• YOUR OBJECTIVE
Exactly the line that contains "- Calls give" and the lines following it to the end of the data are to be reproduced, and nothing more.

** SOURCE MATERIAL follows **

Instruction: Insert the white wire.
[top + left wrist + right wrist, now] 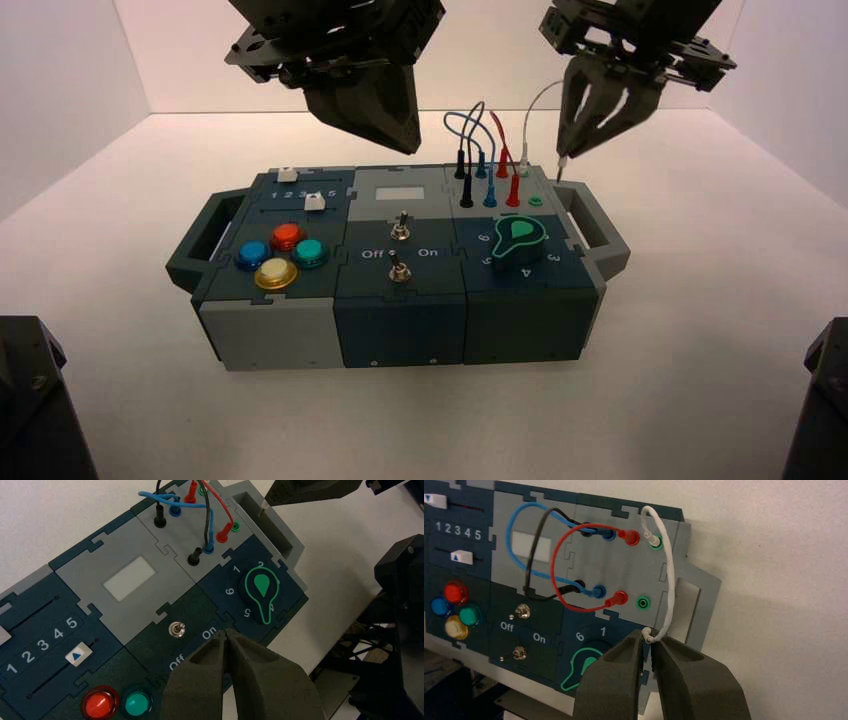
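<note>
With the white jumper wire's free plug [562, 163] clamped in my right end effector [647, 639], I should align it squarely above the empty green socket [643, 603].

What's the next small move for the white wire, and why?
I'd probably ease the right gripper toward the empty green socket in the box's near row, lining up the plug before lowering. It holds the white wire's free end off to the side of that socket, while the other end already sits in the far green socket.
</note>
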Controlling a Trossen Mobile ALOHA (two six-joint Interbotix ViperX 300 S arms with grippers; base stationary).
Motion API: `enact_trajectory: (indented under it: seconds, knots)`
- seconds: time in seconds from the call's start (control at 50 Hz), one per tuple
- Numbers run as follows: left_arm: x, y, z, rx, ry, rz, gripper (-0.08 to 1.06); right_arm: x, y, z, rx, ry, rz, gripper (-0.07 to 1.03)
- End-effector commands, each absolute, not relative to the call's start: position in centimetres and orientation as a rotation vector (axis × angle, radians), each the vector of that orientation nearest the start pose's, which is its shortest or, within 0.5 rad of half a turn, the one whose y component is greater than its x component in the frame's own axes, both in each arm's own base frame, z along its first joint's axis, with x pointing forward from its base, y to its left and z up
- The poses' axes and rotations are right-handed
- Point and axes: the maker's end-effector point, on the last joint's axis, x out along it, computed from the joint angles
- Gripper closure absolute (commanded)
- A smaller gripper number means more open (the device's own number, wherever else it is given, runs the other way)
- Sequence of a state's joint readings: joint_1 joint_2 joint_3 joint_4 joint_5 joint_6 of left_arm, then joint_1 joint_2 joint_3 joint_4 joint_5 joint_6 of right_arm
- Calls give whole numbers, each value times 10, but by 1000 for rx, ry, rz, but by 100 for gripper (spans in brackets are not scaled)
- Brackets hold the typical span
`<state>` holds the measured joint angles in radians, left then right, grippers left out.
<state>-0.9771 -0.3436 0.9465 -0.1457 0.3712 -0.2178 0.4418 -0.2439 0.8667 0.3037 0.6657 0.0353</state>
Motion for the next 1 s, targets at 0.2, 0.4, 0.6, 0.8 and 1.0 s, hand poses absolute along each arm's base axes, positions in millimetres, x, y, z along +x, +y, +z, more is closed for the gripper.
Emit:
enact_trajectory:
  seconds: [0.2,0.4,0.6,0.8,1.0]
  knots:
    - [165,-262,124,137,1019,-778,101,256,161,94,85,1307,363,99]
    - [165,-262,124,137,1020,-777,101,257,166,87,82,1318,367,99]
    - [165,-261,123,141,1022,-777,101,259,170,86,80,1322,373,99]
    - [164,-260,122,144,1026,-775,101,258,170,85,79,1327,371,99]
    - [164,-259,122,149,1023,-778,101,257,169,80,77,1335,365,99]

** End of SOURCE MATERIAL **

• RESPONSE TO THIS EXERCISE
- Calls give whole numbers, each value times 10, but by 1000 for rx, ry, rz, but by 100 for gripper (spans in brackets are not scaled)
- Brackets hold the typical span
`<state>` holds the measured joint angles in radians, left then right, grippers left out.
<state>-0.9771 -0.3436 0.9465 -0.1457 0.3712 -0.2178 0.4418 -0.2439 0.8667 0.3037 0.6657 0.0353</state>
Motion for the next 1 s, targets at 0.2, 0.4, 0.6, 0.8 and 1.0 s, hand poses absolute along each arm's base axes, positions in millimetres, x, y, z along +x, +y, +z, more is closed for the gripper.
Emit:
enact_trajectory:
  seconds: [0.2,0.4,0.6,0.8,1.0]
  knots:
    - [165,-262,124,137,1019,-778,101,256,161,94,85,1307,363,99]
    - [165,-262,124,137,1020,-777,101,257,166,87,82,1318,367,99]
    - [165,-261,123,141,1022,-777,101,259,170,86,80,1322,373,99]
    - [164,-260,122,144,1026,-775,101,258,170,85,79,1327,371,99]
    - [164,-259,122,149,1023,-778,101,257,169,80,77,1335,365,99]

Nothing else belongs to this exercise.